Tercümeye gerek yok…
Cumhurbaşkanı, bugünkü anayasaya rağmen başkanlık görevini
üstlendiğinde yıldırımları üzerine çekeceğini elbet de biliyor.
Nitekim başkanlık sistemini bir an önce halkın oy’una sunmak istemesi
tepkilere meydan vermemek ve yıldırımları üzerine çekmemek için.
………………….
Salt başkanlık sisteminin halkın onayını alması elbet de yetmez…
Öncelikle, başkanlık kurumunu yasal hale getirecek olan anayasanın
parlamentodan geçmesi lâzım…
Geçmedi diyelim…
O zaman başkanlık konusundan önce, yeni sistemi getirecek anayasa tasarısının halkın oyu’una sunulması gerekecek…
Kısacası, takdim tehir gerektiren bir durum!
………………….
Bugün hasıl olan siyasal ortam iç açıcı değil…
Başbakan “Yok” hükmünde…
Davutoğlu‘nun halefi olacak isim belli değil…
Ayrıca, yetkileri minimize edilmiş bir başbakanla yürümenin mümkün olmayacağı da açık.
Dolayısıyla nasıl bir siyasal gelişmenin yaşanacağını bugünden kestirmek çok zor!

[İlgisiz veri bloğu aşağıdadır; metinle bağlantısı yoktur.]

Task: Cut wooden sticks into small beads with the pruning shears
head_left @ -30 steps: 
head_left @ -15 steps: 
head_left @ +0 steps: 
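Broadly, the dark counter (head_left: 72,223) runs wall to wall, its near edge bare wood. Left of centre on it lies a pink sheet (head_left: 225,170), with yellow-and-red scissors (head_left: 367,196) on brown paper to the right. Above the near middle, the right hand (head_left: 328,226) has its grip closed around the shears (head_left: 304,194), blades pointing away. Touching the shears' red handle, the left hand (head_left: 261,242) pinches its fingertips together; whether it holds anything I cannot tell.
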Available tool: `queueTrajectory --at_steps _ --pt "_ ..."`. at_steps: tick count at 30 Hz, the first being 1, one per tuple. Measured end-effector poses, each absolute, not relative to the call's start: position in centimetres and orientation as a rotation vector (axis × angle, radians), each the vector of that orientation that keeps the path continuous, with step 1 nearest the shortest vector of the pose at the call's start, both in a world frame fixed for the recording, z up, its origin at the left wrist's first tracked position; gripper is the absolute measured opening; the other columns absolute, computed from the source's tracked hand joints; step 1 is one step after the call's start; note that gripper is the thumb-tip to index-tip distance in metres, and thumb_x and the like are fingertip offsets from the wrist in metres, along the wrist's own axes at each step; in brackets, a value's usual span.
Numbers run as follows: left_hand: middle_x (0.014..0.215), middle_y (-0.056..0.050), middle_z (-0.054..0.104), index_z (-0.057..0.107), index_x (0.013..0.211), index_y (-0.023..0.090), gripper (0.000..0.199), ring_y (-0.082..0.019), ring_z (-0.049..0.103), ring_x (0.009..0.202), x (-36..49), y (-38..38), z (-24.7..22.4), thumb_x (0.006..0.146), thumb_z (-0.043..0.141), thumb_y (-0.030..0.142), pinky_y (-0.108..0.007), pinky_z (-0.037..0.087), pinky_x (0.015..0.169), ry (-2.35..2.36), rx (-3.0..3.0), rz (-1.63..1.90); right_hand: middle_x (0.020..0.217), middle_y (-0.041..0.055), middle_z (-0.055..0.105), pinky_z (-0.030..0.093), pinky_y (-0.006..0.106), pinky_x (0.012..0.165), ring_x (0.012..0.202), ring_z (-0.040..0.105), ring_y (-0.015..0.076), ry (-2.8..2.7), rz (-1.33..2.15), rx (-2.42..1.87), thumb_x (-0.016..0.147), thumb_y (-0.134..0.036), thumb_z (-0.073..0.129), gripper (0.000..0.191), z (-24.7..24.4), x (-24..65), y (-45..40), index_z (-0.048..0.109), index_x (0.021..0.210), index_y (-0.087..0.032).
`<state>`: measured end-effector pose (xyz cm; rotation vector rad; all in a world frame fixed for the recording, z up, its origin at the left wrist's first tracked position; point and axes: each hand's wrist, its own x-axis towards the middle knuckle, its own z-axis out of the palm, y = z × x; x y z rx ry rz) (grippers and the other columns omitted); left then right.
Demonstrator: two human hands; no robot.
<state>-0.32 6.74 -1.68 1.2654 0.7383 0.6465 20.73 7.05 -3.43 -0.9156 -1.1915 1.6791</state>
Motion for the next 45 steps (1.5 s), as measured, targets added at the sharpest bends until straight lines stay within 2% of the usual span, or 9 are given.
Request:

Bilinmeyeni fazla bir siyasal problem!
…………………
Bir çelişki de şu…
Cumhurbaşkanı “Düşük profilli başbakan” tanımına karşı çıkıyor ama profili yüksek isimlere da fazla itibar etmiyor…
Kulislerde dolaşan isimlerden anlaşılan bu….
Özetlersek, bütün yetkiler bugünkü koşullarda Beştepe‘de toplansa bile farklı uygulamanın adı konulmadığı ve kurumları da oluşturulmadığı için yeni bir anayasal hukuk oluşmamış sayılacaktır.
……………………. ….
O takdirde siyasal ve ona bağlı olarak da ekonomik kaosun yaşanması söz konusu olur.
Büyük tehlike işte bu…
Erdoğan bu tehlikeyi dikkate alarak yürümek zorunda.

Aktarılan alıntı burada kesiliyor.